(Records to process)

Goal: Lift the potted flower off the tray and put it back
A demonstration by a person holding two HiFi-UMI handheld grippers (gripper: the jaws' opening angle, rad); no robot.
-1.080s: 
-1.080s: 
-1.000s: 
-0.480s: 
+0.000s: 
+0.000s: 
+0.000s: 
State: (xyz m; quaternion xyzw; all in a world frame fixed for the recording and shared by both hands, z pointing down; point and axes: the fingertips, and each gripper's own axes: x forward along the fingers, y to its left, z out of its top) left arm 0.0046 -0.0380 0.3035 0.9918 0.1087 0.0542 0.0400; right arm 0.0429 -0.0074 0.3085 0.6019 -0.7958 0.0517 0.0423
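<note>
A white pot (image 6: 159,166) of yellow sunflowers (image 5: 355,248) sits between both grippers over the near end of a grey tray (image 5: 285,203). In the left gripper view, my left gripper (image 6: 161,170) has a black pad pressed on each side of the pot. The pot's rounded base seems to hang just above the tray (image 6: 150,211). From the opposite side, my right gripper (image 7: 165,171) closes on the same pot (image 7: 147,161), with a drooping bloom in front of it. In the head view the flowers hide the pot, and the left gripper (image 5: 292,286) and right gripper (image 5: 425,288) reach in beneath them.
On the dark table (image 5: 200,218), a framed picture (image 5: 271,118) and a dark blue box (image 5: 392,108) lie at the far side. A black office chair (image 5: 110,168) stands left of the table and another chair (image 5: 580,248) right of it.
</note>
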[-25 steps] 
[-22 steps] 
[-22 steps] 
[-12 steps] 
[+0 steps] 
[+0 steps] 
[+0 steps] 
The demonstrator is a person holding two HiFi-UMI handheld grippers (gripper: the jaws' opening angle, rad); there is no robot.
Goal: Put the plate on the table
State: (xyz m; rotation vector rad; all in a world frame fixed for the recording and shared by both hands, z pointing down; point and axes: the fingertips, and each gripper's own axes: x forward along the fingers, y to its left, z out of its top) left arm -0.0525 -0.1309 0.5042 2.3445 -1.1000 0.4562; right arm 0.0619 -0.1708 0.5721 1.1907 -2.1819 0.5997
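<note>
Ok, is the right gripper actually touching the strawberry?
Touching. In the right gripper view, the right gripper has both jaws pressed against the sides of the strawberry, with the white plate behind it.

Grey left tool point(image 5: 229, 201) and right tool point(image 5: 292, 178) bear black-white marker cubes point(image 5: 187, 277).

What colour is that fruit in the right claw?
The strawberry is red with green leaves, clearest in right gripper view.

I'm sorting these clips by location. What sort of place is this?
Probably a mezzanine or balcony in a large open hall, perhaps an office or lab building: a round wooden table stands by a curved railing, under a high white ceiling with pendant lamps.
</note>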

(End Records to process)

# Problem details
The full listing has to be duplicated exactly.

# Written solution
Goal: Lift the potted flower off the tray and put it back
A demonstration by a person holding two HiFi-UMI handheld grippers (gripper: the jaws' opening angle, rad); no robot.
-1.080s: 
-1.080s: 
-1.000s: 
-0.480s: 
+0.000s: 
+0.000s: 
+0.000s: 
State: (xyz m; quaternion xyzw; all in a world frame fixed for the recording and shared by both hands, z pointing down; point and axes: the fingertips, and each gripper's own axes: x forward along the fingers, y to its left, z out of its top) left arm 0.0046 -0.0380 0.3035 0.9918 0.1087 0.0542 0.0400; right arm 0.0429 -0.0074 0.3085 0.6019 -0.7958 0.0517 0.0423
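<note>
A white pot (image 6: 159,166) of yellow sunflowers (image 5: 355,248) sits between both grippers over the near end of a grey tray (image 5: 285,203). In the left gripper view, my left gripper (image 6: 161,170) has a black pad pressed on each side of the pot. The pot's rounded base seems to hang just above the tray (image 6: 150,211). From the opposite side, my right gripper (image 7: 165,171) closes on the same pot (image 7: 147,161), with a drooping bloom in front of it. In the head view the flowers hide the pot, and the left gripper (image 5: 292,286) and right gripper (image 5: 425,288) reach in beneath them.
On the dark table (image 5: 200,218), a framed picture (image 5: 271,118) and a dark blue box (image 5: 392,108) lie at the far side. A black office chair (image 5: 110,168) stands left of the table and another chair (image 5: 580,248) right of it.
</note>
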[-25 steps] 
[-22 steps] 
[-22 steps] 
[-12 steps] 
[+0 steps] 
[+0 steps] 
[+0 steps] 
The demonstrator is a person holding two HiFi-UMI handheld grippers (gripper: the jaws' opening angle, rad); there is no robot.
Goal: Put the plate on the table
State: (xyz m; rotation vector rad; all in a world frame fixed for the recording and shared by both hands, z pointing down; point and axes: the fingertips, and each gripper's own axes: x forward along the fingers, y to its left, z out of its top) left arm -0.0525 -0.1309 0.5042 2.3445 -1.1000 0.4562; right arm 0.0619 -0.1708 0.5721 1.1907 -2.1819 0.5997
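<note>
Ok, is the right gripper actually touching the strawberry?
Touching. In the right gripper view, the right gripper has both jaws pressed against the sides of the strawberry, with the white plate behind it.

Grey left tool point(image 5: 229, 201) and right tool point(image 5: 292, 178) bear black-white marker cubes point(image 5: 187, 277).

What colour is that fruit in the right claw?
The strawberry is red with green leaves, clearest in right gripper view.

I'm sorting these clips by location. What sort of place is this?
Probably a mezzanine or balcony in a large open hall, perhaps an office or lab building: a round wooden table stands by a curved railing, under a high white ceiling with pendant lamps.
</note>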

Besides this answer, nothing more is needed.